Publik terutama kalangan alumni 212 dibuat terbengong-bengong. Bagaimana mungkin seorang pengacara HRS menjadi caleg PDIP. Padahal HRS selama ini sudah mengeluarkan “fatwa” haram hukumnya memilih partai pendukung penista agama. Banyak yang mencurigai Kapitra adalah seorang “agen” yang disusupkan.
Ahmad Dhani, dan Fadli Zon termasuk yang curiga, bahkan meyakini bahwa handphone RS telah disadap. Keduanya mempersilakan percakapannya dengan RS dibuka kepada publik.
Dua orang ini termasuk beberapa teman yang berkomunikasi dengan RS, sebelum kasusnya meledak. Dhani mengaku dikontak sampai tiga kali oleh RS, sementara Fadli mengaku mendapat kiriman foto wajah RS yang “babak belur” melalui WA. Selain kepada Fadli, foto dengan keterangan “off the record, 21 September malam” itu, juga dikirim ke aktivis buruh Said Iqbal, dan ajudan Prabowo.

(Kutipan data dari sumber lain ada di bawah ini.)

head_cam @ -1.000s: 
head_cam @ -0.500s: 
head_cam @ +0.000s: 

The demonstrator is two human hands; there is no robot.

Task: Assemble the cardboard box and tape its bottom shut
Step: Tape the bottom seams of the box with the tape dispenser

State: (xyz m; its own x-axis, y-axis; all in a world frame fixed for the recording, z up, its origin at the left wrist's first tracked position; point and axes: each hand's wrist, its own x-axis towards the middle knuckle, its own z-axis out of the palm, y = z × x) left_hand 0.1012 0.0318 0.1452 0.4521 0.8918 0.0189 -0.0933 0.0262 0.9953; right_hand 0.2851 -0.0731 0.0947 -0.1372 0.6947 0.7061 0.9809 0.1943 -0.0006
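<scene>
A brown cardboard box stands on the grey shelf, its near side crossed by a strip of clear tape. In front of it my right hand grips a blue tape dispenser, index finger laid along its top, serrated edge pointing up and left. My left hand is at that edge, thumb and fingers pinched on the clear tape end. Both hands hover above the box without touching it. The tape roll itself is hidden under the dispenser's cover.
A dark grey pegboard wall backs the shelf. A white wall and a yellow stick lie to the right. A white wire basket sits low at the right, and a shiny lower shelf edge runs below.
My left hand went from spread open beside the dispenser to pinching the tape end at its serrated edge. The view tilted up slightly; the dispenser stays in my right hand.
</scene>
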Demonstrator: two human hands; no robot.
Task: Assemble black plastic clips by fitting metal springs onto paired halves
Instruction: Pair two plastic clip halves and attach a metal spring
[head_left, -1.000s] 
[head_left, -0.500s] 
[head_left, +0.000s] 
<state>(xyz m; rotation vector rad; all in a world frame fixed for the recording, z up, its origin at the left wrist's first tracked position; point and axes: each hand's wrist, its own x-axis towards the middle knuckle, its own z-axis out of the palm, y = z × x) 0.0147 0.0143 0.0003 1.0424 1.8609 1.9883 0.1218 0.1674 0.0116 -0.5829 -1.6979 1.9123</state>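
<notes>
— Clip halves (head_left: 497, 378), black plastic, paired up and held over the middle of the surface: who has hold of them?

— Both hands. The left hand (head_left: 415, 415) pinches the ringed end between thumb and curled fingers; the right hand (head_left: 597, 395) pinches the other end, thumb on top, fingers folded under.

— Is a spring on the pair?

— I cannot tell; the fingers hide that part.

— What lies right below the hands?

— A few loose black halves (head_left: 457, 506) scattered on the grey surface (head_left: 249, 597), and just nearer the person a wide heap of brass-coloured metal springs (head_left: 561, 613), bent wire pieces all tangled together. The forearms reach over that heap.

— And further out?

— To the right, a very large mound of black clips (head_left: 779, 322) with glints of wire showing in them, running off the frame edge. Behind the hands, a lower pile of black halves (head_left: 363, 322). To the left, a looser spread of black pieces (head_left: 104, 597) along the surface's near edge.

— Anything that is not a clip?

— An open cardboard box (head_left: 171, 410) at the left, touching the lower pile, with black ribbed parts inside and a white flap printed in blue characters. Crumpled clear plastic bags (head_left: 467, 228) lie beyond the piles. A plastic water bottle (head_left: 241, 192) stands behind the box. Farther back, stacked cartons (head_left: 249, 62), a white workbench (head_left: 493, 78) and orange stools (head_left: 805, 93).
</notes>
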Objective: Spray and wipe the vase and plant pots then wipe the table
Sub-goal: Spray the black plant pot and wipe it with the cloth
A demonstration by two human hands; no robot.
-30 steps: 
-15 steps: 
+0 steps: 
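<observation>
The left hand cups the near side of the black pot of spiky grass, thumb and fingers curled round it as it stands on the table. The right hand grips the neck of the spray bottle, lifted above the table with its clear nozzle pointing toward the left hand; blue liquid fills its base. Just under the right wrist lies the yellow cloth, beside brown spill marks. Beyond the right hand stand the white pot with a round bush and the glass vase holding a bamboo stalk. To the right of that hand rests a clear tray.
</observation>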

Fadli kemudian mengontak RS dan mendapat keterangan bahwa dirinya dianiaya. Pada 30 September sore Fadli mengunjungi Ratna di rumahnya dan mendapat cerita lengkap. “Aku sangat down, aku nggak terima perlakuan negara ini kepada saya,” tutur RS ke Fadli.
Seperti kita ketahui, RS kemudian menceritakan hal yang sama kepada Prabowo, Amien Rais, dan sejumlah tokoh lainnya. Beritanya langsung meledak.
Ratna akhirnya mengaku berbohong, setelah polisi dalam waktu yang super singkat membeberkan fakta, bahwa RS bukan dianiaya. Prabowo secara terbuka meminta maaf kepada publik. Para pendukung Prabowo menyebut mereka dibohongi, bukan berbohong. Namun muncul kecurigaan, ada apa di balik semua kehebohan ini?
Untuk apa RS berbohong? Kalau untuk membuat alibi agar tidak diketahui anak-anaknya telah melakukan sedot lemak dan operasi plastik (oplas), apa perlunya sampai melibatkan Ahmad Dhani, Fadli Zon, bahkan sampai Prabowo, dan Amien Rais? Kok sangat berlebihan.
Pengakuan ini juga mudah dipatahkan. Polisi mempunyai bukti pembayaran oplas sebesar Rp 90 juta dengan melakukan auto debet sebanyak tiga kali melalui ATM milik anak lelakinya. Keluarganya jelas sudah tahu, setidaknya anak lelakinya.